=== ACTIVITY ===
Leave out the lines before the one with "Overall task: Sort"; output that line and all remaining lines of the records exactly.

=== DATA ===

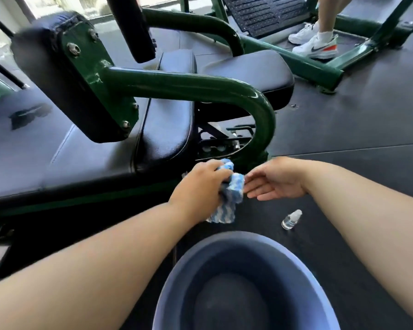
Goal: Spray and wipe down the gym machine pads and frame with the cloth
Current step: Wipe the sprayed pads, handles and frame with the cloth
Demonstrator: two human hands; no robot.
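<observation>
1. Gripping the cloth (231, 191) at frame centre in the head view, the left hand (200, 184) is bunching it just below the pad (167, 132) and green frame (260, 110); one end is hanging down.
2. The right hand (279, 179) is lying open, fingers straight, tips just beside the cloth.
3. The bottle (291, 220) is sitting on the floor at lower right, near the right forearm; a careless sweep is likely to knock it over.
4. No writing is reading clearly; a swoosh is showing on a bystander's shoe (317, 47), upper right.
</observation>
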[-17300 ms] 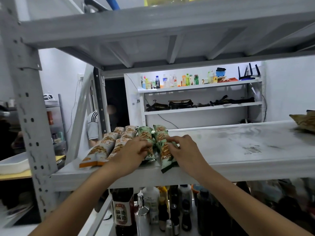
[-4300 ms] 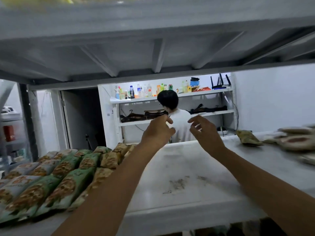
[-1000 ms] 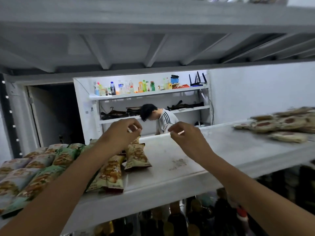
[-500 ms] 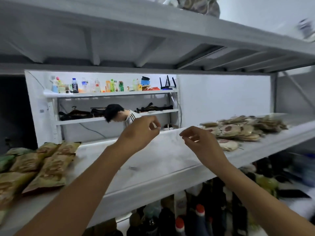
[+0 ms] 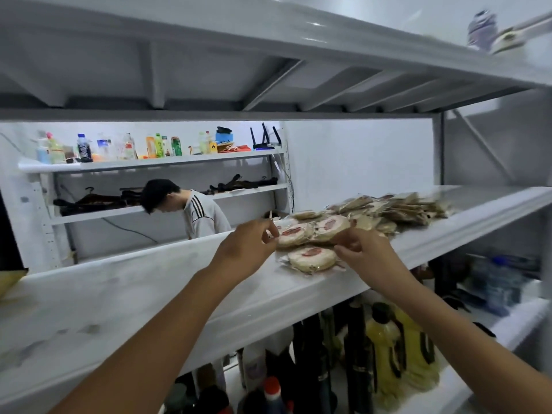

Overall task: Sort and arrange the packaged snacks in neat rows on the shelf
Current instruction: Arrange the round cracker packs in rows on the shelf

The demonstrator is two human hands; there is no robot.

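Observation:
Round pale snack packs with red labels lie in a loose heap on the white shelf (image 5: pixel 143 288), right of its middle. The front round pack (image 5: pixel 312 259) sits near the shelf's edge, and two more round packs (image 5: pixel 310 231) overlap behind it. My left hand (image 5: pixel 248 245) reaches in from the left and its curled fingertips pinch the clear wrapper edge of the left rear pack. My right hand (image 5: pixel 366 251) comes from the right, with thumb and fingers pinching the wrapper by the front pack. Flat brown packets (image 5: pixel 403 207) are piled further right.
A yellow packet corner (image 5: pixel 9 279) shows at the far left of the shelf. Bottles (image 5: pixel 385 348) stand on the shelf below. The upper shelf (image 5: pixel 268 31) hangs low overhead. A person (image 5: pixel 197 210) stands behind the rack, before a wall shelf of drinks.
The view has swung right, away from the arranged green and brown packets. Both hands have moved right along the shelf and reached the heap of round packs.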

=== TASK RESPONSE ===
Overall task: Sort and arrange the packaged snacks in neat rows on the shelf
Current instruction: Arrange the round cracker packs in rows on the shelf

The demonstrator is two human hands; there is no robot.

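Observation:
Round pale snack packs with red labels lie in a loose heap on the white shelf (image 5: pixel 143 288), right of its middle. The front round pack (image 5: pixel 312 259) sits near the shelf's edge, and two more round packs (image 5: pixel 310 231) overlap behind it. My left hand (image 5: pixel 248 245) reaches in from the left and its curled fingertips pinch the clear wrapper edge of the left rear pack. My right hand (image 5: pixel 366 251) comes from the right, with thumb and fingers pinching the wrapper by the front pack. Flat brown packets (image 5: pixel 403 207) are piled further right.
A yellow packet corner (image 5: pixel 9 279) shows at the far left of the shelf. Bottles (image 5: pixel 385 348) stand on the shelf below. The upper shelf (image 5: pixel 268 31) hangs low overhead. A person (image 5: pixel 197 210) stands behind the rack, before a wall shelf of drinks.
The view has swung right, away from the arranged green and brown packets. Both hands have moved right along the shelf and reached the heap of round packs.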

Reply complete, and nothing else is required.